I wonder what it would look like if we all left the training center (Church) each week with the purpose of entering into that bloody arena filled with hurting people?  I think we might end up bloody, messy, and tired ourselves. . .but we are called to be the body of Christ and His body was bloody and broken.  What if we could be willing to roll up our sleeves and enter into that battle?  What if we took the words our Pastors speak to us every week and applied them?  I think the Church is meant to be a sort of training ground for battle, not a Sunday morning fellowship brunch. 
I am glad to say that fire is catching in the Texas Panhandle.  I am seeing people from all churches, outreaches and businesses preparing to engage in battle.  I leave you with a quote from Teddy Roosevelt, perhaps it will help you decide if you want to sit on the side lines or enter the arena.

“It is not the critic who counts; not the man who points out how the strong man stumbles, or where the doer of deeds could have done them better.
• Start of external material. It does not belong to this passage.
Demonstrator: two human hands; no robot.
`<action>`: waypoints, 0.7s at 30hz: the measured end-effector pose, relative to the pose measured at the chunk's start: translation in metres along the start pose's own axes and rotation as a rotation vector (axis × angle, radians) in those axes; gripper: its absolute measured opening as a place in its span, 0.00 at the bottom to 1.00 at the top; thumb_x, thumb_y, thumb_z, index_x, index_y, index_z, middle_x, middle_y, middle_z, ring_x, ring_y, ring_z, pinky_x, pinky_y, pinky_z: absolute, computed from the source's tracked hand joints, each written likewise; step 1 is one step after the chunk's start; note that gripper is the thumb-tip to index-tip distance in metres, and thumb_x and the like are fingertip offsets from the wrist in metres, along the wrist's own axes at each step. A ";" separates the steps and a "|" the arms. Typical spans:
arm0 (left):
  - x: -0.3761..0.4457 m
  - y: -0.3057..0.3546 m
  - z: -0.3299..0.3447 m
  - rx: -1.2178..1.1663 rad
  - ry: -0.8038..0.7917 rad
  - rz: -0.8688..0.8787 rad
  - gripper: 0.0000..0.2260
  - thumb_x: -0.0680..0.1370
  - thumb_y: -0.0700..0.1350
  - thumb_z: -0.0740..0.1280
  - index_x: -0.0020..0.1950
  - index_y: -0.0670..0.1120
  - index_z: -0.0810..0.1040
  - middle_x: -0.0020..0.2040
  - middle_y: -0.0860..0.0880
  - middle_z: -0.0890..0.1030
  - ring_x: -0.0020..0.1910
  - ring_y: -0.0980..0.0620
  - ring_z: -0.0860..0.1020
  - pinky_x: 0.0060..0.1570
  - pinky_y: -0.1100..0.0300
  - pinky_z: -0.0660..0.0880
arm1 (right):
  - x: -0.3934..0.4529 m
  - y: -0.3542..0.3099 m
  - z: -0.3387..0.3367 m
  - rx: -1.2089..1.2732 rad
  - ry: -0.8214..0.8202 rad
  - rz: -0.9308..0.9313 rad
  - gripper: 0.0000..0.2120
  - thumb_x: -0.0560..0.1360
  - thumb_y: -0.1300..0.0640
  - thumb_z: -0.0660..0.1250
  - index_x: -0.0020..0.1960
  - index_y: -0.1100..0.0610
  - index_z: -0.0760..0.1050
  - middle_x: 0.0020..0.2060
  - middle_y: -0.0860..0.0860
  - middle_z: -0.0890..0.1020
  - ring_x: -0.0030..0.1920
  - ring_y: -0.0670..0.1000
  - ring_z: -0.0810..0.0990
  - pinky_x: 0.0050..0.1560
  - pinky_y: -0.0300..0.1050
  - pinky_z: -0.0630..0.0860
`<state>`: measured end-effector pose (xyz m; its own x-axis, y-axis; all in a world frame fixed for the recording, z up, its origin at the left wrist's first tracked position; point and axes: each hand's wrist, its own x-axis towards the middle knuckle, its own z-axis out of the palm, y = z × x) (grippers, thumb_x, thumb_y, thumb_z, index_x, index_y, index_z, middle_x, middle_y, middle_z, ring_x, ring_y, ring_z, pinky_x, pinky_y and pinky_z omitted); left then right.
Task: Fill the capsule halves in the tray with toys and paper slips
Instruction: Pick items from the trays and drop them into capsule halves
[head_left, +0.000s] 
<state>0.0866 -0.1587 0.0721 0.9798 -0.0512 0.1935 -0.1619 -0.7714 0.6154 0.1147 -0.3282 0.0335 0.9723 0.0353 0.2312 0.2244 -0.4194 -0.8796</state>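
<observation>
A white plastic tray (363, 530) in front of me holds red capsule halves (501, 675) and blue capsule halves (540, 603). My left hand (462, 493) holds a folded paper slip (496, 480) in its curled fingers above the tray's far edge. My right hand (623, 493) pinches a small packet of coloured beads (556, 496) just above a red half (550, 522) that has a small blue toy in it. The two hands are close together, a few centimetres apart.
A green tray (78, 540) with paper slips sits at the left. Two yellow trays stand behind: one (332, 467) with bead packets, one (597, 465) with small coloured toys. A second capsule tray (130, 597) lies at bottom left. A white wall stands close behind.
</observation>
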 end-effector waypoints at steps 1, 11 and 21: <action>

The credit belongs to the man who is actually in the arena, whose face is marred by dust and sweat and blood; who strives valiantly; who errs, who comes short again and again, because there is no effort without error and shortcoming; but who does actually strive to do the deeds; who knows great enthusiasms, the great devotions; who spends himself in a worthy cause; who at the best knows in the end the triumph of high achievement, and who at the worst, if he fails, at least fails while daring greatly, so that his place shall never be with those cold and timid souls who neither know victory nor defeat.”
― Theodore Roosevelt

Wednesday, August 7, 2013

Challenged to Blast My Comfort Zone


Today I presented the Isaiah Challenge for the United Way 2-1-1 staff and found myself being challenged.  I realized my life is very soft and comfortable.  I spend my time around people who are, for the most part, like me.  Middle class church going Americans who have 2.5 children, a mortgage, and a life-insurance policy.  We live in neighborhoods that require residents to keep up lawn appearance and we drive cars that are no older than a 2005.  We stress about how long it took to stand in line at Starbucks because now we might be late for out next “important” meeting with another middle class American.  Today, I entered another world.  As I pulled up to the building to park, I notice a homeless man a few feet from my car. . .which made me nervous. . .so I drive around and look for a better spot.  As I hurry into the building another homeless man is standing at the front entry way (again I feel nervous); this man stands for a good 45 seconds and waits to hold the door open for me!  Hmmm. . . .some middle class men would have gone in the door and never given me a thought.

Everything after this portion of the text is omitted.